Monitoring CentOS/RHEL 7 Linux Server With Nagios Core Web Application

1. Overview

 

Nagios performance monitoring application can be used as an network monitoring tools or server monitoring tools to monitor various network device types such as switches, routers, firewalls as well as application performance monitoring on Linux and Windows servers for host up/down status, CPU usage, memory usage, disk usage, switch or router interface up/down status , and more. It will send an alert when things go bad and when they get better.

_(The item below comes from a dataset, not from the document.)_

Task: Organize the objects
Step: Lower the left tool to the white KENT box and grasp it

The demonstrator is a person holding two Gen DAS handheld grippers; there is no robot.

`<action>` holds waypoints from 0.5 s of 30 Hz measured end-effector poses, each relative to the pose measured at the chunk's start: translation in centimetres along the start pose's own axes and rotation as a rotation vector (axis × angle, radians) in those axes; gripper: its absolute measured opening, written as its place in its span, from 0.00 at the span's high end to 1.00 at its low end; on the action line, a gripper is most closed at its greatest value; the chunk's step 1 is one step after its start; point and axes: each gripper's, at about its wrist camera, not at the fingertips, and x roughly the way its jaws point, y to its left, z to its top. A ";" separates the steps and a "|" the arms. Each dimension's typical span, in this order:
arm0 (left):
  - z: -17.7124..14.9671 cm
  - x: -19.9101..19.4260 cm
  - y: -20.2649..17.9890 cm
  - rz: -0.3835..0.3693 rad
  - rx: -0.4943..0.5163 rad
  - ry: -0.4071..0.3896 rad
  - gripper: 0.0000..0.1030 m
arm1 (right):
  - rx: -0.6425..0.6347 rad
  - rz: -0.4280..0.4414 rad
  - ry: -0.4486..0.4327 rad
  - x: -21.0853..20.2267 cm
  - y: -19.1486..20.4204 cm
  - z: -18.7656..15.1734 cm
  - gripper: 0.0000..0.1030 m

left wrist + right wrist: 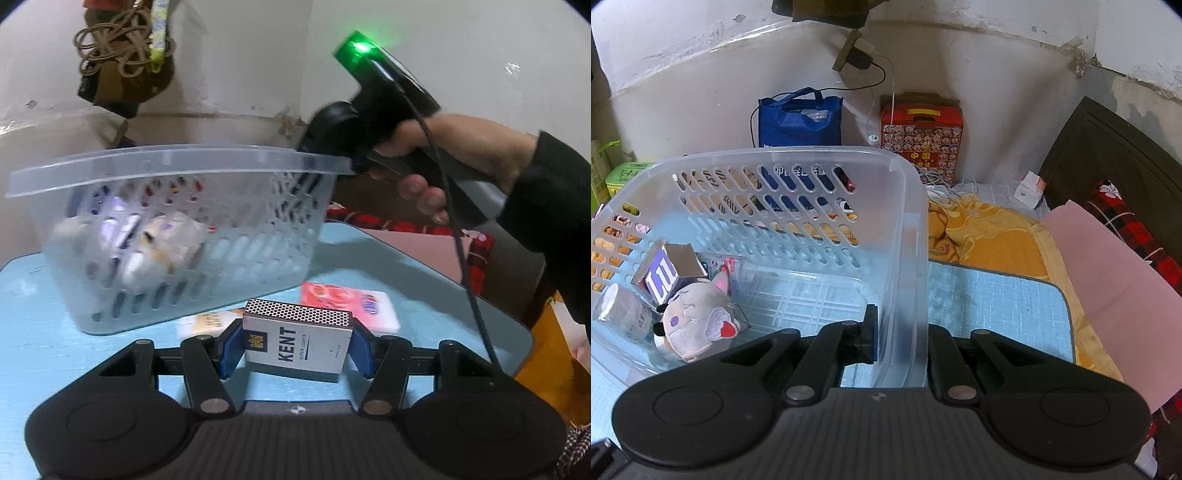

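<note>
White KENT SUPER LIGHTS box (pixel 295 343) | clamped in left gripper (pixel 295 345)

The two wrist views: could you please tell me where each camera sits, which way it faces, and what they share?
Left wrist: sits on the left tool, faces across the blue mat; its pads press a matchbox; the person's right hand shows.
Right wrist: sits on the right tool, looks down into the basket; its fingers clamp the basket's wall, a plush toy inside.
Shared: the basket and the mat.
</note>
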 end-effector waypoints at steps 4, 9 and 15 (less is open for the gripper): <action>0.1 -0.6 1.1 0.007 -0.031 -0.001 0.40 | 0.000 0.000 0.000 0.0 0.0 0.0 0.92; 0.0 -1.5 1.9 0.018 -0.039 -0.019 0.40 | -0.003 -0.001 0.002 0.1 0.0 0.1 0.92; 0.8 -3.0 3.2 0.036 -0.065 -0.062 0.40 | -0.004 -0.001 0.003 0.1 0.1 0.2 0.92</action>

In this instruction will show you how  to monitor a remote CentOS Linux server with Nagios performance monitoring application using some Nagios plugins called NRPE.

2. Prerequisites

 

In this tutorial monitoring CentOS/RHEL 7 Linux Server With Nagios performance monitoring application, it is supposed that:

a. You have already done the initial server setup. Please refer to this link Minimal RHEL/CentOS 7 Initial Server Setup.
b. You have already installed Nagios performance monitoring application server. Please refer to this link. Installing Nagios Core For IT Infrastructure Monitoring on RHEL/CentOS 7

3. Configure Remote CentOS Linux Host

 

3.1 Install Nagios Plugin

 

To compile Nagios performance monitoring application plugin from source code, we have to install some prerequisite packets as the following.

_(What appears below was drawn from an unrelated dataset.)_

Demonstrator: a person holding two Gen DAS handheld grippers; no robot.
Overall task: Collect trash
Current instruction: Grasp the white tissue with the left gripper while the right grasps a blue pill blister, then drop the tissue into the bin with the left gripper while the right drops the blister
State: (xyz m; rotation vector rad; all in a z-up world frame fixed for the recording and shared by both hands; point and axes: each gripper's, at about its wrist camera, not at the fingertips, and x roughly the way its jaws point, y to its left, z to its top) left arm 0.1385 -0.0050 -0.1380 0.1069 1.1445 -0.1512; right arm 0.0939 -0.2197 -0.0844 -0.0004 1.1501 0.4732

# yum install -y gcc glibc glibc-common gd gd-devel make net-snmp openssl-devel

We need to create a user for assigning privilege on Nagios performance monitoring application plugin software.

# useradd nagios

Go to /tmp directory and download the tar file of Nagios performance monitoring application plugin by using command wget as the following.

# cd /tmp
# wget http://www.nagios-plugins.org/download/nagios-plugins-2.2.1.tar.gz

Then, we need to extract the tar packet and then go into the extracted directory of Nagios performance monitoring application plugin.

# tar zxf nagios-plugins-2.2.1.tar.gz
# cd /tmp/nagios-plugins-2.2.1

To compile Nagios performance monitoring application plugin from the source code, execute the command as shown below.

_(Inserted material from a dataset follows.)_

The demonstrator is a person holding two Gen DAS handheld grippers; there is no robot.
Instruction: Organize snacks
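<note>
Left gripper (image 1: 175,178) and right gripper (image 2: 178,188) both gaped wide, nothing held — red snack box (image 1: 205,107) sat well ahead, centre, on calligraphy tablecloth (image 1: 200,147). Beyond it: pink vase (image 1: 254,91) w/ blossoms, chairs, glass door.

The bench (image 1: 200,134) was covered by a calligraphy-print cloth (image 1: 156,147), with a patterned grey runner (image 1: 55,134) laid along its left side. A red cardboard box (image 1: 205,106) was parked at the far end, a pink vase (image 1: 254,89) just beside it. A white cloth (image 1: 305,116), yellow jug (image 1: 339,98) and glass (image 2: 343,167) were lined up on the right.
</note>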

# ./configure --with-nagios-user=nagios --with-nagios-group=nagios --with-openssl
# make all
# make install

 

3.2 Install NRPE Plugin

 

After successfully compile Nagios performance monitoring application plugin, now we need to install NRPE plugin, but first let navigate to /tmp directory and download NRPE plugin. After the download is finished, extract the NRPE plugin and go in the extracted directory.

# cd /tmp
# wget https://sourceforge.net/projects/nagios/files/nrpe-3.x/nrpe-3.2.0.tar.gz
# tar xvf nrpe-3.2.0.tar.gz
# cd /tmp/nrpe-3.2.0

To compile NRPE plugin from the source code, we need to execute the following commands.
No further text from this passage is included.